Auch andere Kommunen in Japan, wo die Herausforderungen ähnliche sind, machen zumindest mit originellen Ideen Schlagzeilen. Die Tokioter Metropolregierung unterhält eine Hotline für Einwohnerinnen und Einwohner, die vor dem Erbe einer Immobilie stehen – und berät Anrufende zu Renovierungs- oder Verkaufsoptionen.

Ein anderer Ort wurde von Medien zuletzt „Mangainsel“ getauft: Auf der Insel Takaikamishima, wo von einst rund 300 Menschen heute noch elf übrig sind, ließen die Einwohner leer stehende Häuser mit Mangamotiven bemalen – sodass Touristen kommen, um Fotos zu machen. Einige besuchen zudem die blockweise angebotenen Manga-Zeichenkurse im einstigen Schulgebäude. Anderswo bieten Plattformen die „akiya“ Ausländern zum Verkauf an.

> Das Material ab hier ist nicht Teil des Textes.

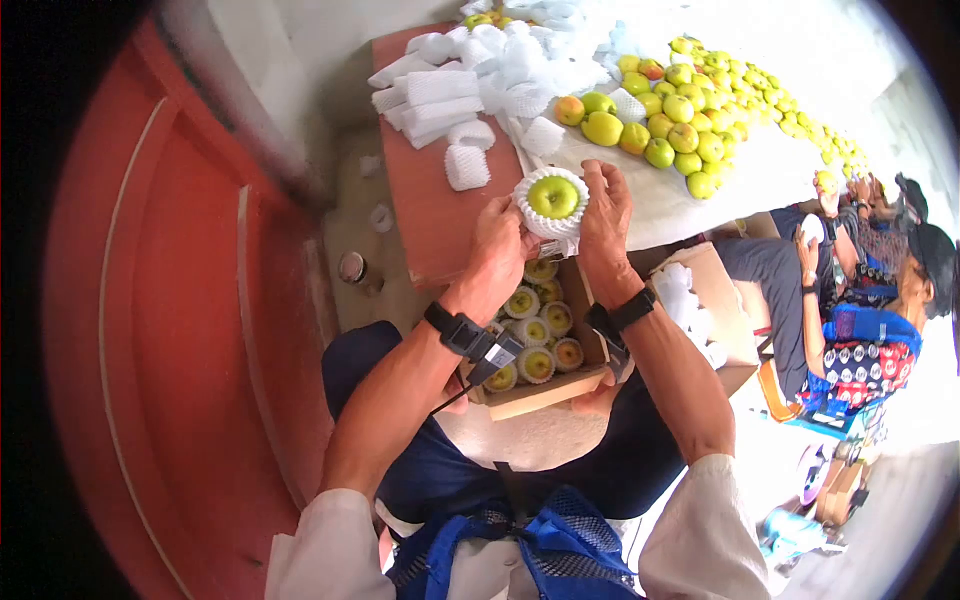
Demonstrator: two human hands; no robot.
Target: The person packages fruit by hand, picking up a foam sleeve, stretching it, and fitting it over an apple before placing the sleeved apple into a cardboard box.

Doch auch solche Initiativen werden den Trend des Schrumpfens nicht aufhalten, glaubt Itaru Watanabe. Aber sie könnten Orte so lebenswert gestalten wie nur möglich: „Mir gefällt es in Chizu heute besser als in Tokio“, sagt er, streichelt einen der Braukessel. Zu den schönen Dingen hier gehörten auch die kurzen fußläufigen Entfernungen, die Ruhe und die frischen Essenszutaten, wie Gemüse vom Feld, so Watanabe.

Am Abend haben sich im Restaurant Tanoshi ein paar Nahtouristen mit Bewohnerinnen zusammengefunden. Sie trinken Talmary-Bier, reden über die Regierung, den schrumpfenden Ort, die Baseballergebnisse. Sie sind sich einig, dass Chizu weiter schrumpfen wird, wie so viele Orte in Japan. Aber dass hier, auch dank dem „Ortschaftmachen“, zumindest nicht nur Verfall herrscht.